Laying Aside Privilege

I didn’t realize until later that I was speaking with Someone Important.

I was working a Saturday shift at a busy community health center. The health center sat in the middle of a city, subject to all the noise, dirt , chaos, crime, and dysfunction of an urban area.

The woman came into the center and approached the front desk. As a nurse I was normally not in the front area, instead I would be in back surrounded by charts, sterile gauze and syringes, but I had been called to triage another patient. The woman interrupted my task: “Could you please help me?” Her eyes were desperate as she stood self-consciously to the side.

I looked at her, initially impatient, and realized those desperate eyes were full of tears.

“I have such a bad headache, I feel I could faint”.

Alarms went off in my brain as I quickly but silently reviewed the various things that could be wrong. I immediately took her to a room and within minutes she was seen by a physician, taken to a hospital nearby, and treated–a tragedy averted; a statistic that didn’t happen.

It was the following Monday that I found she was on the board of Trustees of the health center; an active and well-known member of the community. She was a doctor in a specialty practice. She had the ear of every member of the leadership team at the health center.

She didn’t talk about who she was on Saturday – she just walked in, desperate but not pushy. She did not voice her importance or claim her position. She laid all that aside.

It struck me that it was a measure of character, of security.

To be willing to lay aside privilege and not be bound to status – this is remarkable in a world that works through these mechanisms.

And if I am honest, at heart I love privilege, I love status, I love being known — I think we all do. I would have surely asserted who I was, demanded to be seen, demanded immediate attention. She was humble, meek even.

It is in both little and big ways that we are called to lay aside rights and privileges. Lay aside my right to be first, lay aside my right to make a turn without someone cutting me off, lay aside my right to comfort, security, reputation; there are hundreds of areas where I want to exert who I am and claim status and privilege.

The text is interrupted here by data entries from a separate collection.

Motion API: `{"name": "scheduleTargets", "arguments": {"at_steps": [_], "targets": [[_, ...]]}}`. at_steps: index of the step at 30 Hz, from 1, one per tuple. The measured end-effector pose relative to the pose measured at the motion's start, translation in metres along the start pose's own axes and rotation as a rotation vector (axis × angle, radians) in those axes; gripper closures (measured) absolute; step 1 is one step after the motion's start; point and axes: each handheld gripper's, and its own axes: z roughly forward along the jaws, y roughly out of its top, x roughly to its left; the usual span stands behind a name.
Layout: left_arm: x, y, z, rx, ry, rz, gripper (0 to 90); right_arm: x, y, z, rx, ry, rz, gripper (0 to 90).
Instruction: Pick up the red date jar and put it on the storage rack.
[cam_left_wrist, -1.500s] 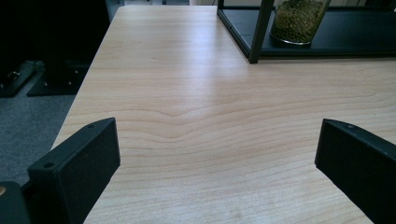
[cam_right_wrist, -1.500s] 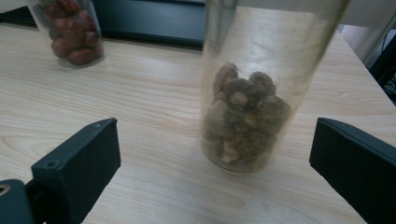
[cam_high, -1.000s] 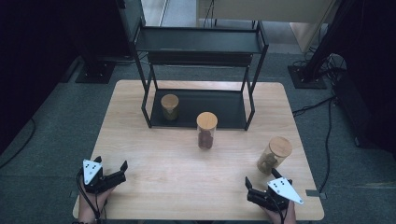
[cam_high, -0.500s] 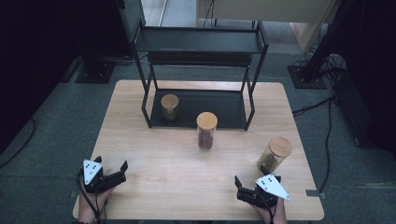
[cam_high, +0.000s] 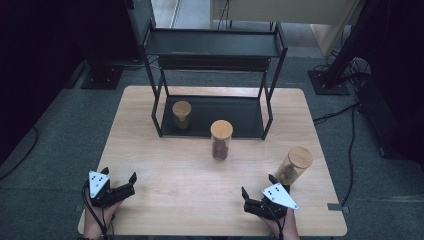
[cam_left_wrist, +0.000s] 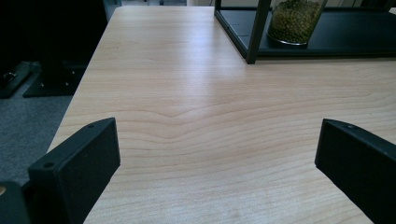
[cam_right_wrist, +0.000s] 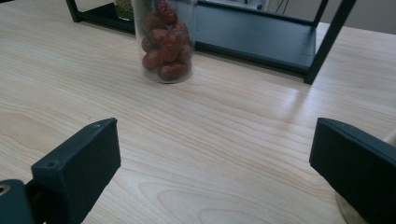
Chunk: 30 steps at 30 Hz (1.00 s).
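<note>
Glass jar of red dates (cam_high: 220, 140) stands mid-tabletop just before the black rack (cam_high: 215, 114), and the wide-open, empty right gripper (cam_high: 258, 195), aimed at it, could tip this tall jar by nudging its cork lid.

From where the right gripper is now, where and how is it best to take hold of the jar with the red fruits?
Probably grip the jar of red fruits on its glass wall, about mid-height, under the wooden lid. It stands upright on the table, apart from the rack, so its near side is open. The right gripper, jaws wide, can come level from the near right and close across the round body.
</note>
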Motion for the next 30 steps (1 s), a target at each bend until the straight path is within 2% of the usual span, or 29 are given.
{"name": "scheduleTargets", "arguments": {"at_steps": [20, 30], "targets": [[0.001, 0.0, 0.0, -0.004, -0.006, -0.009, 0.2, 0.021, 0.01, 0.027, 0.013, 0.044, -0.033, 1.7], [0.001, 0.0, 0.0, -0.006, -0.007, -0.011, 0.2, 0.029, 0.021, 0.043, 0.008, 0.066, -0.043, 1.7]]}}
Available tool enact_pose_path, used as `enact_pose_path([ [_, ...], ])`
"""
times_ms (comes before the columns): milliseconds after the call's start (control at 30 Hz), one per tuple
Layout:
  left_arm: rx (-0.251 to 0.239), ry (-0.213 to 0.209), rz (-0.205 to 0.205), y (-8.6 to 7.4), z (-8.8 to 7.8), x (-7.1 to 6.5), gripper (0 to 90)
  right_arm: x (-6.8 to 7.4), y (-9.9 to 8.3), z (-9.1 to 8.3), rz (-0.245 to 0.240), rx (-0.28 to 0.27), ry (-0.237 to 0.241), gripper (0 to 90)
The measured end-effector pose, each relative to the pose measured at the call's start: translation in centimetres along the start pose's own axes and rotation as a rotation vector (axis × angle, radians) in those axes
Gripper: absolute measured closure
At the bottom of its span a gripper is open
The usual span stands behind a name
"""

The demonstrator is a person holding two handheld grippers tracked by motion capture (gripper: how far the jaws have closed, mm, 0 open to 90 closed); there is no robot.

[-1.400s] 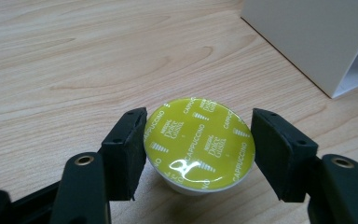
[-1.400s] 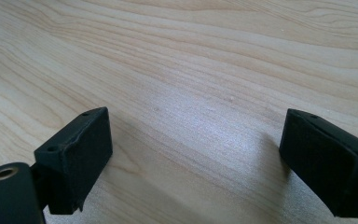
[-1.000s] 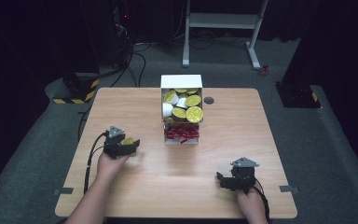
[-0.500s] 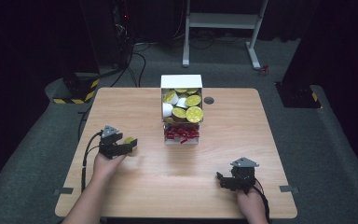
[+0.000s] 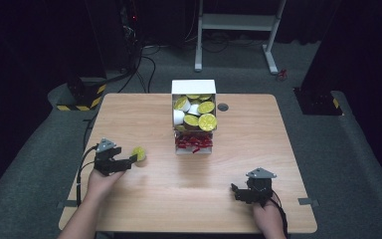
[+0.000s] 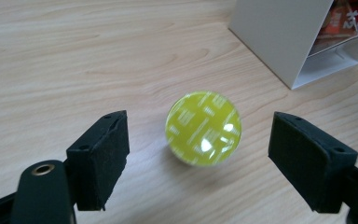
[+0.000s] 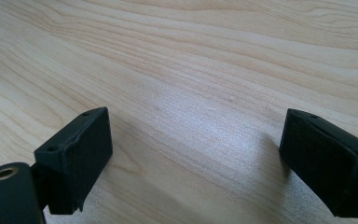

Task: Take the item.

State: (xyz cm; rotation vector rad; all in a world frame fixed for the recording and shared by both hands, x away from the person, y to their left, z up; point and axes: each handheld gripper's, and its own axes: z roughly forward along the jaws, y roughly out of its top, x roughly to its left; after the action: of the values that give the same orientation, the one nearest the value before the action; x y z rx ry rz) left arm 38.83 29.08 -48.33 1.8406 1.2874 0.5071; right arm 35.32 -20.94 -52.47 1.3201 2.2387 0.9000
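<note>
Your left gripper (image 6: 198,154) is wide open, holding nothing; the yellow-lidded capsule (image 6: 203,127) sits on the tabletop (image 5: 258,149) between the jaws, untouched, left of the white box (image 5: 193,115). Risk: it's round, so an off-centre close could squirt it away. Right gripper (image 7: 193,161) is open, empty, over bare wood.

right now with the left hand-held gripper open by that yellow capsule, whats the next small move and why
Probably draw the left hand-held gripper straight back from the yellow capsule. Its jaws stand open with a gap on each side, and the capsule rests on the table on its own, apart from the white box. The right hand-held gripper rests open over bare wood.
</note>
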Motion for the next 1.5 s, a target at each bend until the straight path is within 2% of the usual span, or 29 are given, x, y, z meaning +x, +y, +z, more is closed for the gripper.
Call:
enact_pose_path([
  [300, 0.047, 0.024, -0.012, -2.5, -2.0, 1.9, 20.3, 0.0, 0.0, 0.0, 0.0, 0.0, 0.0, 9.3],
  [333, 0.051, 0.023, -0.032, -2.9, -2.2, 2.0, 20.3, 0.0, 0.0, 0.0, -0.002, 0.0, 0.0, 9.3],
  [433, 0.07, 0.039, -0.022, -4.0, -2.8, 2.4, 20.1, 0.0, 0.0, 0.0, 0.0, 0.0, 0.0, 9.3],
  [533, 0.084, 0.054, -0.031, -5.1, -3.2, 2.7, 19.7, 0.0, 0.0, 0.0, -0.002, -0.001, 0.0, 9.3],
  [633, 0.074, 0.084, 0.002, -6.3, -3.9, 2.5, 19.8, 0.0, 0.0, 0.0, 0.0, 0.0, -0.001, 9.4],
  [767, 0.09, 0.08, 0.012, -7.5, -4.1, 2.0, 19.4, 0.0, 0.0, 0.0, -0.002, -0.001, -0.001, 9.3],
  [800, 0.098, 0.08, 0.026, -7.8, -4.1, 1.8, 19.2, 0.0, 0.0, 0.0, -0.002, -0.002, -0.001, 9.4],
  [900, 0.124, 0.091, 0.06, -8.1, -3.9, 1.2, 19.0, 0.0, 0.0, 0.0, -0.004, -0.002, -0.001, 9.4],
  [933, 0.127, 0.108, 0.091, -8.2, -3.7, 0.8, 19.2, 0.0, 0.0, 0.0, -0.003, -0.002, 0.0, 9.5],
  [1033, 0.118, 0.106, 0.106, -8.2, -3.6, 0.5, 18.6, 0.0, 0.0, 0.0, -0.002, -0.002, -0.001, 9.5],
  [1133, 0.123, 0.097, 0.082, -8.2, -3.5, 0.9, 14.9, 0.1, -0.1, 0.0, -0.003, -0.002, -0.002, 9.5],
  [1500, 0.121, 0.093, 0.089, -8.2, -3.5, 1.0, 14.5, 0.1, -0.1, -0.1, 0.002, -0.002, -0.006, 10.1],
])
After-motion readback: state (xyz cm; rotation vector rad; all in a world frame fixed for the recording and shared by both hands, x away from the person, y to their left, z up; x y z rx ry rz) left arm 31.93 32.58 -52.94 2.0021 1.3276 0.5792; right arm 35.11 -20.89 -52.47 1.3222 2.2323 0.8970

Even as I write I know that there is One who lived this like no other. Someone who emptied himself of all he was — all status, all privilege,

“Who, being in very nature God, did not consider equality with God something to be used to his own advantage, but made himself nothing, taking the very nature of a servant, being made in human likeness. And being found in appearance as a man, he humbled himself and became obedient to death—even death on a cross!”*

And he calls me to that mind-set. He calls me to not fight constantly for my rights, not continually open my mouth to exert my voice loudly, not get angry when I am treated poorly, not consider my opinion as more important, my life as better. He calls me to something higher, to a security that doesn’t rely on who I am, but who He Is; to an identity wrapped in His character, His calling, His love. He calls me to lay aside privilege – but am I willing?